Völlig zerstört und schwer atmend, erreichten wir 10 Minuten vor Abflug den Gepäckschalter für Inlandsflüge. „Sorry girls, you are too late. The gate is already closed.“ Designiert und gleichzeitig ungläubig schauten wir den Mitarbeiter am Schalter an. Mitfühlend setzte der kompetente Mitarbeiter alle Schalter und Hebel in Bewegung um den „two girls from Frankfurt“ noch einen Anschlussflug am selbigen Tag zu organisieren. „Ich will euch nicht viel Hoffnung machen, der letzte Flug nach Tromsø ist eigentlich schon überbucht, aber ich sichere euch trotzdem zwei Stand-By-Seats, wenn ihr es versuchen möchtet.
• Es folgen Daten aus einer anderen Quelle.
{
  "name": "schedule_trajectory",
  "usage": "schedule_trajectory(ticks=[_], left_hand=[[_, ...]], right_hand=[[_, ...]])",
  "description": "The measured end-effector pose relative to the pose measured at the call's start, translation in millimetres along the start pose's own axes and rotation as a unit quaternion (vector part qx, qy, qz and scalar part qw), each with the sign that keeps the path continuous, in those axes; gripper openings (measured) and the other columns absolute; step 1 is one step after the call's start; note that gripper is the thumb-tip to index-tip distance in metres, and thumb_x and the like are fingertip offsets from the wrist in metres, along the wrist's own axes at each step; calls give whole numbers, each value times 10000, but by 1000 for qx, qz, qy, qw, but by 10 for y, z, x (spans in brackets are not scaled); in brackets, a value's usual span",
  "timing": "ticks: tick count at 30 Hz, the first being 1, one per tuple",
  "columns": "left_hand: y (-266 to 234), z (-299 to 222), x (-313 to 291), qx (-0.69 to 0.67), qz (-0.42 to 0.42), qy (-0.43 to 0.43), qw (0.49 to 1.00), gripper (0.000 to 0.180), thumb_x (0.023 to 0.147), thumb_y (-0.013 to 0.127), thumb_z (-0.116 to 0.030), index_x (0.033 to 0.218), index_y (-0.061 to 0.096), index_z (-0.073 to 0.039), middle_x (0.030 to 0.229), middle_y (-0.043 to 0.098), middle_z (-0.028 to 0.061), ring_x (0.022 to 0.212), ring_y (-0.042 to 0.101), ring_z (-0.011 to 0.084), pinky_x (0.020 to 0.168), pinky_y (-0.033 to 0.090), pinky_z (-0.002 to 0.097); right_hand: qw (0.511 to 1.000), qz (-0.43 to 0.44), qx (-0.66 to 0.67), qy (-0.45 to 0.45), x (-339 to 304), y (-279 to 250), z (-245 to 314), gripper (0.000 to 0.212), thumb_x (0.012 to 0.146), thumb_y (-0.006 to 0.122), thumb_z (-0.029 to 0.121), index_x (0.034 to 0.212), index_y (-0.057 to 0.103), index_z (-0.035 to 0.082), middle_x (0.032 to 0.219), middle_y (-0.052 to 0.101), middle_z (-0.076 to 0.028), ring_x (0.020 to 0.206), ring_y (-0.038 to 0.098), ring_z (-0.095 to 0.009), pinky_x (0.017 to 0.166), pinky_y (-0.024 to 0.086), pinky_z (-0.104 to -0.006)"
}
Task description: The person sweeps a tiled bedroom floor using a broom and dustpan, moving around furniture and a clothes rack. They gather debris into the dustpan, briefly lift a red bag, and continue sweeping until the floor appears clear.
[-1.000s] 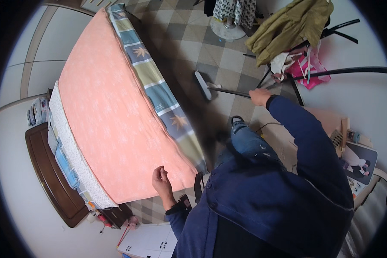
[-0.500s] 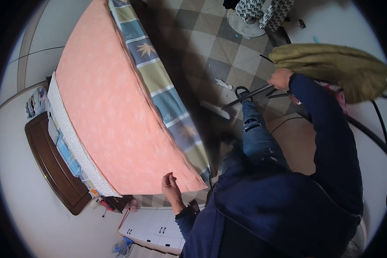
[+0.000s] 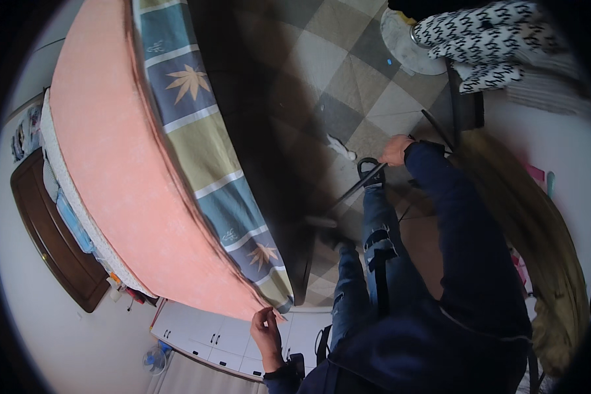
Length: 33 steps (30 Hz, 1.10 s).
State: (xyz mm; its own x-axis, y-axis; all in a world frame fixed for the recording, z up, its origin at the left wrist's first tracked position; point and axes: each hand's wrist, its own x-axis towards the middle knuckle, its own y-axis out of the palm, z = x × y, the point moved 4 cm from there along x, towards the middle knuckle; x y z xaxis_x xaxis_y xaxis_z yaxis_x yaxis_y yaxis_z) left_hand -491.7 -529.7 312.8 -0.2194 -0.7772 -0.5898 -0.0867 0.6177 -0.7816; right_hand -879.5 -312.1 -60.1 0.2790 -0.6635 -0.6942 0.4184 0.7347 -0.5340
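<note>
My right hand point(image 3: 395, 150) is closed round the dark pole point(image 3: 360, 186) of a long-handled floor tool. Its pole slants down to the left, past my slippered foot, toward a pale, narrow head point(image 3: 321, 222). That head is blurred and lies in the shadow beside the bed, so its kind is unclear. Curled fingers and thumb show on my left hand point(image 3: 266, 323), which overlaps the near corner of the pink bed cover point(image 3: 131, 190). I see nothing held in it, and cannot tell whether it touches the cloth.
A patterned sheet point(image 3: 207, 154) hangs over the bed's side. On the checkered floor lies a small white scrap point(image 3: 340, 148) near my foot. Olive cloth point(image 3: 525, 217) hangs at my right, and patterned fabric point(image 3: 486, 36) lies over a round-based stand. White cabinets point(image 3: 203, 331) stand at lower left.
My view has shifted, with the bed now further left. My right hand has come closer to my foot, drawing the tool's head back toward me. My left hand has moved to the cover's corner.
</note>
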Motion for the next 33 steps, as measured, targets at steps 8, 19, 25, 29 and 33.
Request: schedule_trajectory(ticks=[8, 19, 25, 29, 33], left_hand=[[438, -147, 313, 20, 48, -25, 998, 79, 835, 597, -44, 884, 647, -9, 800, 641, 97, 724, 608, 196, 684, 477, 299], [796, -681, 459, 50, 85, 67, 993, 70, 817, 613, -15, 880, 640, -28, 785, 635, 121, 701, 606, 249, 637, 472, 320], [887, -830, 452, 50, 100, 70, 991, 59, 822, 620, -37, 877, 637, -24, 803, 638, 129, 736, 621, 271, 655, 484, 331], [866, -911, 416, 53, 110, 78, 989, 78, 832, 596, -29, 891, 646, -19, 819, 644, 113, 733, 609, 217, 670, 476, 304], [750, -1011, 376, 47, 99, 99, 989, 68, 839, 600, -38, 891, 640, -18, 804, 637, 115, 725, 609, 241, 658, 473, 309]], right_hand=[[998, -6, 32, 47, 337, 147, -777, 281, 850, 581, 310, 1118, 607, 230, 945, 665, -87, 903, 631, -316, 756, 494, -457], [961, -132, 134, 202, -13, -287, -1566, 373, 899, 522, 304, 1265, 508, 232, 1011, 650, -120, 931, 619, -312, 790, 481, -441], [907, -183, 235, 299, -272, -239, -1930, 401, 897, 538, 311, 1294, 495, 270, 1087, 630, -110, 976, 599, -322, 836, 466, -428], [858, -258, 271, 352, -593, -124, -1936, 379, 891, 550, 321, 1267, 521, 278, 1089, 629, -113, 985, 591, -332, 849, 463, -418], [832, -307, 293, 357, -1076, -94, -1942, 374, 888, 555, 312, 1249, 542, 212, 1102, 627, -121, 1006, 588, -323, 846, 463, -410]])
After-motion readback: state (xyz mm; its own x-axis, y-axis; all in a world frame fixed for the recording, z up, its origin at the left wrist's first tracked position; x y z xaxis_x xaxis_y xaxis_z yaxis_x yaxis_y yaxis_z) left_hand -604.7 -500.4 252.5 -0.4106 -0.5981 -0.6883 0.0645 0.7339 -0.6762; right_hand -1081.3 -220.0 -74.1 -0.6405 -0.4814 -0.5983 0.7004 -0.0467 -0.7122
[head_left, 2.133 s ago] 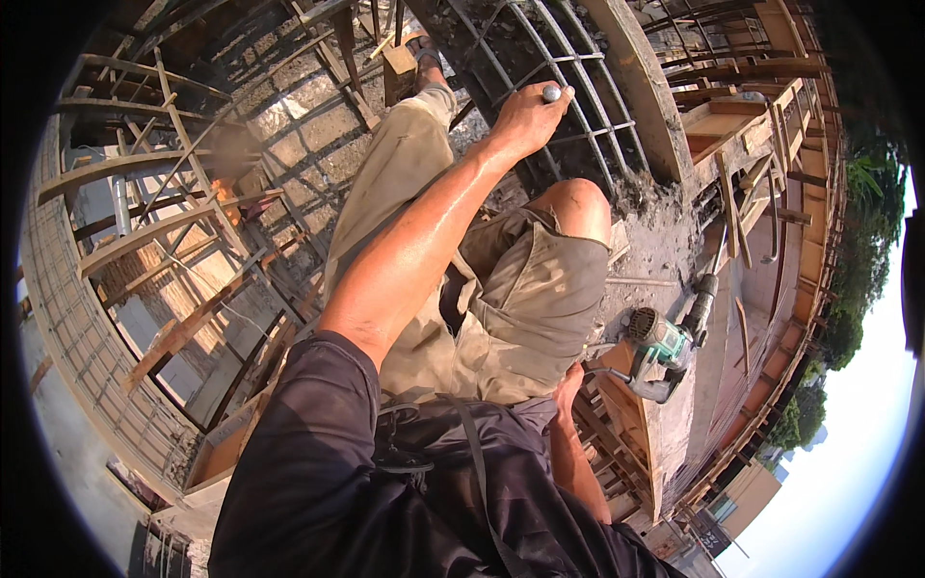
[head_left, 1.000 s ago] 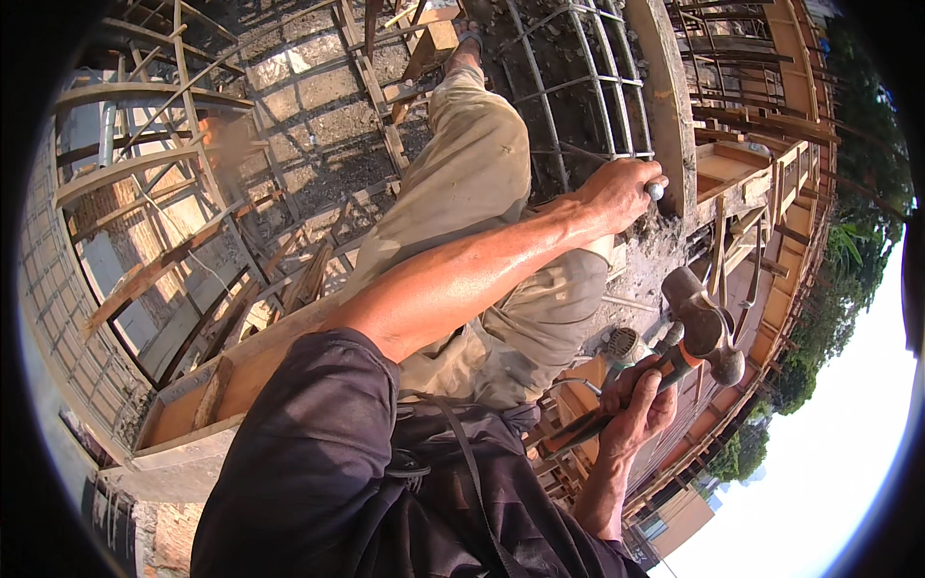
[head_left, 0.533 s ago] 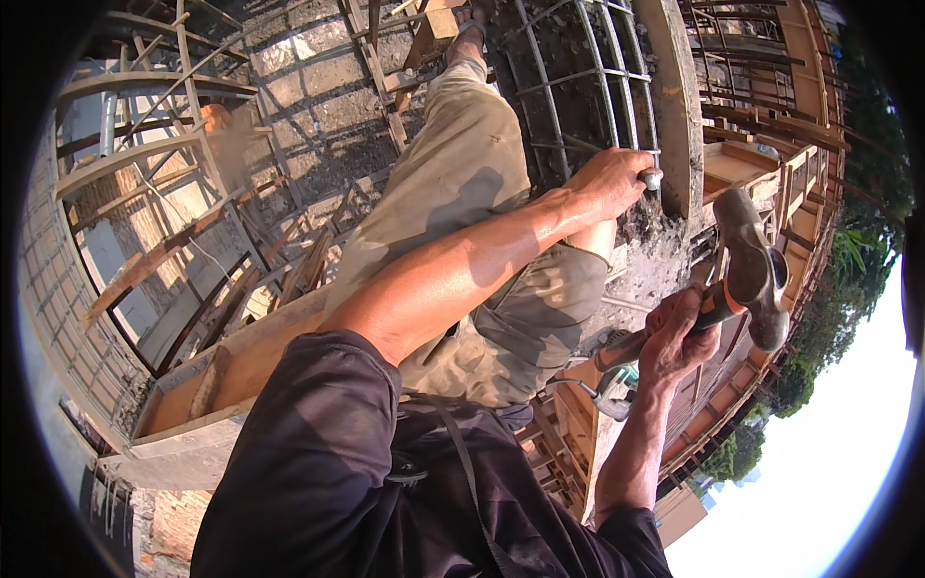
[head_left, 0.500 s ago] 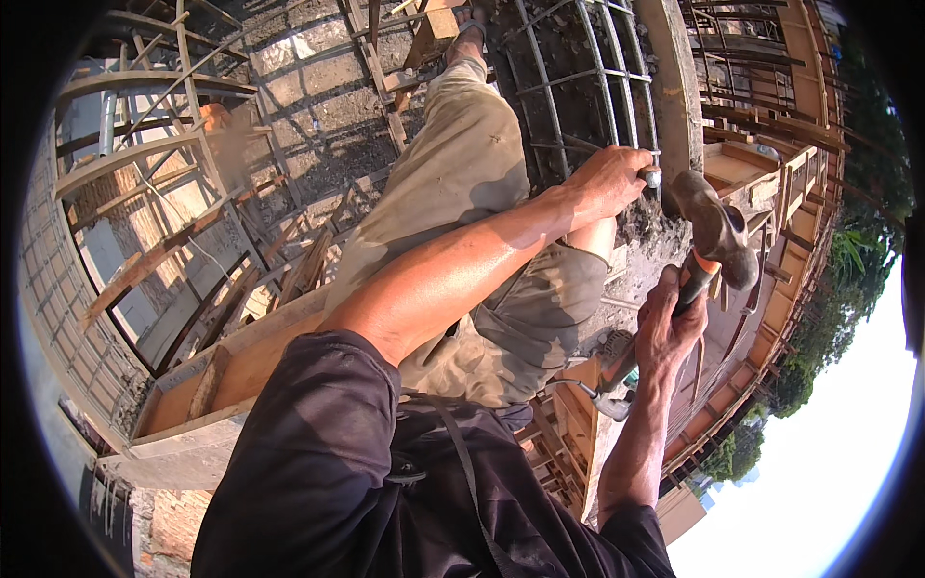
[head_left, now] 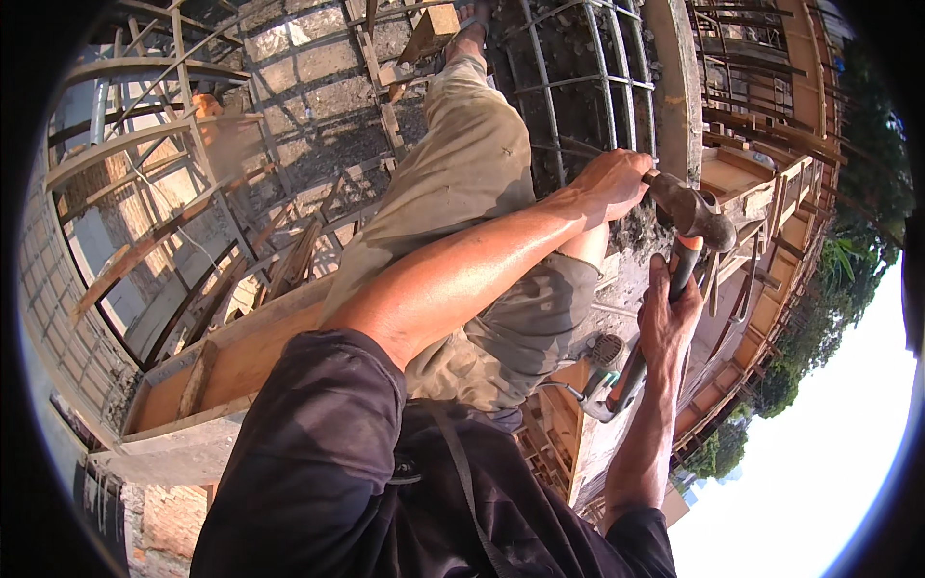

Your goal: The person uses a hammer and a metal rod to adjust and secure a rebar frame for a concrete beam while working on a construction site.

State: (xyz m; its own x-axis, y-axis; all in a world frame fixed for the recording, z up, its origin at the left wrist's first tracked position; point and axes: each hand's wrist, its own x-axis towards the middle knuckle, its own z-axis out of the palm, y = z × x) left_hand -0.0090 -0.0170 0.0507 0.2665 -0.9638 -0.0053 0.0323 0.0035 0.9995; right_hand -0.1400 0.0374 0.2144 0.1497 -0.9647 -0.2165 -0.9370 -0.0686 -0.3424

Das ließen wir uns nicht zweimal sagen, wäre die Alternative eine Hotelübernachtung in Oslo mit viel bürokratischem Aufwand gewesen.

Mit einem vorher gut einstudierten Hundeblick, stellten wir uns zwei Stunden später am Gate nach Tromsø vor. Doch die Flugangestellte blieb kalt und trocken: „You have to wait. Stay patient.“ Noch lange nicht entmutigt pflanzten wir uns wieder auf unsere Sitze. „Ich hab hier noch einen Flug um 20:15 Uhr gefunden. Der kostet nur läppische 67€ + Gepäckgebühren.“ googelte becks auf ihrem Endgerät. „Ich dachte wir wollten ab jetzt sparen?“ erwiderte ich, nachdem das Baguette mit 84 NOK und zwei Cappuccino für 14€ schon zu Buche geschlagen hatten. „Egal, was kostet die Welt. Hauptsache wir kommen heute noch nach Tromsø!“

Nachdem alle Angler und Fischer geboardet hatten (merke: Tromsø ist ein Fischtourismus Ziel), schaute die Flugangestellte noch einmal schnippisch über unsere Standby-Tickets und nickte uns wortlos zu. Da hatten wir die letzten zwei Plätze doch noch ergattert - wie konnten unser Glück kaum fassen!

Nach 1,5 Stunden flogen wir vom schönsten Sonnenuntergang in die Suppe Tromsøs. Dicke, schwere, regenaufgeblaßene Wolken versperrten uns lange die Sicht, bis wir auf auf dem Aquaplaning-gefährdeten Rollfeld schlussendlich landeten. Ab hier wurde es erneut gefährlich, drängten uns die Anglertouristen vom Gepäck-Rondell immer weiter ab und wir hatten Müh und Not zwischen den ganzen Fischboxen unseren Koffer zu ergattern.

„Jetzt aber zügig ins Taxi!“ Gegen 21 Uhr kehrten wir endlich in unser Hotel ein und studierten, in unserer kleinen, aber heimisch eingerichteten Wohnung mit Stehlampe, die Wetteraussichten für den nächsten Tag. Regenwahrscheinlichkeit 90%, Wind, kein Sonnensymbol. Nun denn, wir befinden uns in der nördlichsten, arktischen Metropole Europas. Was hatten wir anderes erwartet?!